Doutora em Direito pela Université Paris II Panthéon-Assas; Doutora e Mestre em Direito pela Universidade Federal do Rio Grande do Sul; Mestre em Integração Latino-Americana pela Universidade Federal de Santa Maria; Procuradora do Estado do Rio Grande do Sul nos Tribunais Superiores.

E-mail: fernandafigueiratonetto@gmail.com

         O fim da Segunda Guerra Mundial foi um contexto de grande desenvolvimento do direito internacional. De um lado, em 1945, com a Carta de São Francisco, nasce o sistema da ONU e seu órgão jurisdicional, a Corte Internacional de Justiça. Na sua esteira são firmados tratados internacionais importantes, especialmente em matéria de direitos humanos – as chamadas Core Conventions.
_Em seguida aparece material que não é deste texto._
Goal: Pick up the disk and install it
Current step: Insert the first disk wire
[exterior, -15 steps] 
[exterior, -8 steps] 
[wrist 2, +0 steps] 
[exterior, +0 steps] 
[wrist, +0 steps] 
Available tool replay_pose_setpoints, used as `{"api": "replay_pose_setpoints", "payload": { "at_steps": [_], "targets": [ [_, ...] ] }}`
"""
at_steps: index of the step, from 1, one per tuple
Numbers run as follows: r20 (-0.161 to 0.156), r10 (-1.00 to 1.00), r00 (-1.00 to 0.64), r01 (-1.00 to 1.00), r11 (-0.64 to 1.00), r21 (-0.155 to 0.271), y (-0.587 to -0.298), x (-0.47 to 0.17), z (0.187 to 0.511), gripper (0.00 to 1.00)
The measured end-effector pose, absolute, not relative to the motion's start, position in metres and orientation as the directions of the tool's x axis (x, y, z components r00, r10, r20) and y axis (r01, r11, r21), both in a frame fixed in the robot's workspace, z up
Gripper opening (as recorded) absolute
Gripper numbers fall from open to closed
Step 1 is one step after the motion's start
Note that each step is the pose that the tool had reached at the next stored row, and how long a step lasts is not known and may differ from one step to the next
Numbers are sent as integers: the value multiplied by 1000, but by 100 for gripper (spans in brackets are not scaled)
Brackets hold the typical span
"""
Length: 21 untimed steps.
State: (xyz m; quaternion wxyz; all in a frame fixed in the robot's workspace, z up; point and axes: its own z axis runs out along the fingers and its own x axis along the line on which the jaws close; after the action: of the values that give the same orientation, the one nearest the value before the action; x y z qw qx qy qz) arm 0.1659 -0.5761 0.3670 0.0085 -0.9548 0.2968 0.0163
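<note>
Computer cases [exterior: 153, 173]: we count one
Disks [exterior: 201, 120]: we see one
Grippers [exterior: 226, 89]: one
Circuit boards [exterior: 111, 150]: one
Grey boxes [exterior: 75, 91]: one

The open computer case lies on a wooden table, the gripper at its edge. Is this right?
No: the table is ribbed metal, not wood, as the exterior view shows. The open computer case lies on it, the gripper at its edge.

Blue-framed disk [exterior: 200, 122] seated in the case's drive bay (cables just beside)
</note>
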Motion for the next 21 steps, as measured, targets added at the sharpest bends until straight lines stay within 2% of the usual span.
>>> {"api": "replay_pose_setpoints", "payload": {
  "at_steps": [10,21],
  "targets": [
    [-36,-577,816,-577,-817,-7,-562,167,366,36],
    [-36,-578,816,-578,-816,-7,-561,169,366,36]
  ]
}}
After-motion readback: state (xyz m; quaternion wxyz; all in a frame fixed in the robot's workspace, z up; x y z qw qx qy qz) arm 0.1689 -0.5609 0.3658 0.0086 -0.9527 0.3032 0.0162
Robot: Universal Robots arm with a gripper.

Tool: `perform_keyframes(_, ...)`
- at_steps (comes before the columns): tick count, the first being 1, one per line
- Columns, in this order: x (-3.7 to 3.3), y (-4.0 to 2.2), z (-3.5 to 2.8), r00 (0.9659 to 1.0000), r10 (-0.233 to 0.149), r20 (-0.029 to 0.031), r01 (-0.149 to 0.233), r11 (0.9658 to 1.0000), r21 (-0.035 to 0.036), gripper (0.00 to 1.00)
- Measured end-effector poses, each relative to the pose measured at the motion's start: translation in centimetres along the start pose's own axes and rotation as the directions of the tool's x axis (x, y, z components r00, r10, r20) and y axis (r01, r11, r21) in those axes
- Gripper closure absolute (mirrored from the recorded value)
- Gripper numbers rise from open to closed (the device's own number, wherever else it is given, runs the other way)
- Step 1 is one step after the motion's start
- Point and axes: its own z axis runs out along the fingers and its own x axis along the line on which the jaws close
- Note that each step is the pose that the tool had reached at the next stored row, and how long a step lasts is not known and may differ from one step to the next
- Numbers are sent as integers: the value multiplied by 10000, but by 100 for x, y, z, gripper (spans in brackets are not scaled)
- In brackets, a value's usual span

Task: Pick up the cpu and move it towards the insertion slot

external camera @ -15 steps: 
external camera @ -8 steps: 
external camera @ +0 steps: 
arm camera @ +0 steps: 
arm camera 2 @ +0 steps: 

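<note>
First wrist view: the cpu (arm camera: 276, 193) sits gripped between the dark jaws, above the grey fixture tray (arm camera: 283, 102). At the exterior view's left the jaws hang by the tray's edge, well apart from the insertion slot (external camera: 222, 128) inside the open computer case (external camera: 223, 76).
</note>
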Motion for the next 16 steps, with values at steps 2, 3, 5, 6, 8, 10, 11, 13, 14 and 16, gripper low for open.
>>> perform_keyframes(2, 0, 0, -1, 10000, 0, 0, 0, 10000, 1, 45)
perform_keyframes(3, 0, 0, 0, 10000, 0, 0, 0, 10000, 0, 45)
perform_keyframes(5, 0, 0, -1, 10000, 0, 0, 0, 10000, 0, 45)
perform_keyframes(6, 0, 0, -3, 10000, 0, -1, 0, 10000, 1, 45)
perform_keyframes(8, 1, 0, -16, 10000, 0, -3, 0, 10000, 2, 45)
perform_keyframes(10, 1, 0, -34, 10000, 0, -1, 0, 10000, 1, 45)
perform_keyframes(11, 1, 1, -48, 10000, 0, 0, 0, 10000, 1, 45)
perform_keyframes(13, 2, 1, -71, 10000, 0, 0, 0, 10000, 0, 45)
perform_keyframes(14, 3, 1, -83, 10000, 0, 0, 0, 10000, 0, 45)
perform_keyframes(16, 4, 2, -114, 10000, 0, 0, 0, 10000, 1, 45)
De outro lado, é também nesse cenário que são inaugurados dois dos sistemas regionais de direitos humanos: o interamericano, com a Carta de OEA e a Declaração Americana de Direitos Humanos, de 1948, e o europeu, com a fundação do Conselho da Europa em 1949 e com a Convenção Europeia de Direitos Humanos, de 1950.

        Nesse momento histórico, os textos internacionais visavam proteger essencialmente direitos individuais, os denominados direitos civis e políticos, tão violentados que foram pelo holocausto nazista. Da leitura dessas convenções e declarações, em regra, não se vislumbra a busca por uma maior proteção a direitos difusos como o meio ambiente.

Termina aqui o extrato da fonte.